> Recorded information:
• • • • • • •

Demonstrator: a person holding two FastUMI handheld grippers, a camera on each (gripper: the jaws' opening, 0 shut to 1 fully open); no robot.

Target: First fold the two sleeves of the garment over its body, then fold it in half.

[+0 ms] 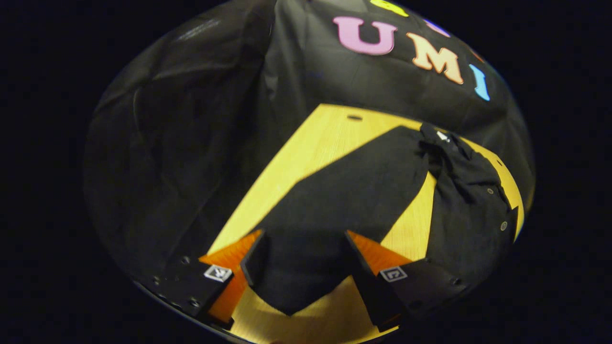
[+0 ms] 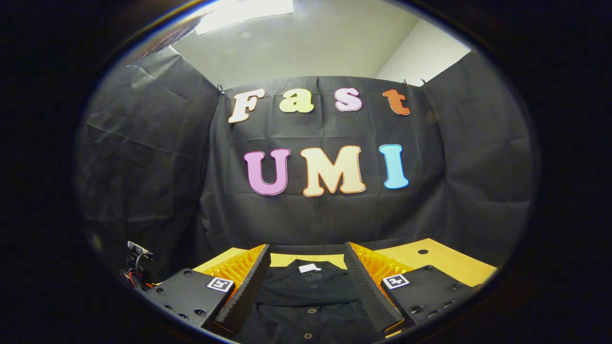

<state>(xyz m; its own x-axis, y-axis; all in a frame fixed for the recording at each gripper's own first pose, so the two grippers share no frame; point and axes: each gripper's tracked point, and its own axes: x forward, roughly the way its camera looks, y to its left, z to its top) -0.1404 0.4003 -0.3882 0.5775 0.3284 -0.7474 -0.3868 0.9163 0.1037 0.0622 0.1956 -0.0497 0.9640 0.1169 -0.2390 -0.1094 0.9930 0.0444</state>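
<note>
A black button-up garment (image 1: 471, 215) lies on the yellow wooden table (image 1: 315, 148), its collar with a white label (image 1: 442, 136) at the far end. One long sleeve (image 1: 354, 186) stretches flat across the table toward me. Its cuff end lies between the fingers of my left gripper (image 1: 304, 234), which stands open around it. In the right gripper view the garment's collar and button front (image 2: 308, 294) lie directly below my right gripper (image 2: 306, 246). That gripper is open too, one finger on each side of the collar, and its camera faces the back wall.
Black cloth walls close the booth on the left, the back and the right. The table (image 2: 430, 260) has a small hole (image 2: 422, 251) near its far right corner. A small device with wires (image 2: 136, 265) sits at the left of the right gripper view.
</note>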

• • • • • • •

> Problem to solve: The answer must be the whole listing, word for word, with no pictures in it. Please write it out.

> Task answer:
Demonstrator: a person holding two FastUMI handheld grippers, a camera on each (gripper: the jaws' opening, 0 shut to 1 fully open); no robot.

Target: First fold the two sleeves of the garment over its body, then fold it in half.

[+0 ms] 
[+0 ms] 

<state>(xyz m; its own x-axis, y-axis; all in a frame fixed for the recording at each gripper's own first pose, so the two grippers share no frame; point and axes: each gripper's tracked point, and its own axes: x forward, roughly the way its camera looks, y to its left, z to its top) -0.1404 0.4003 -0.3882 0.5775 0.3284 -0.7474 -0.3868 0.9163 0.1037 0.0622 0.1956 -0.0497 0.9640 0.1169 -0.2390 -0.1094 0.9930 0.0444</state>
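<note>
A black button-up garment (image 1: 471, 215) lies on the yellow wooden table (image 1: 315, 148), its collar with a white label (image 1: 442, 136) at the far end. One long sleeve (image 1: 354, 186) stretches flat across the table toward me. Its cuff end lies between the fingers of my left gripper (image 1: 304, 234), which stands open around it. In the right gripper view the garment's collar and button front (image 2: 308, 294) lie directly below my right gripper (image 2: 306, 246). That gripper is open too, one finger on each side of the collar, and its camera faces the back wall.
Black cloth walls close the booth on the left, the back and the right. The table (image 2: 430, 260) has a small hole (image 2: 422, 251) near its far right corner. A small device with wires (image 2: 136, 265) sits at the left of the right gripper view.
</note>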

Nothing more belongs to this answer.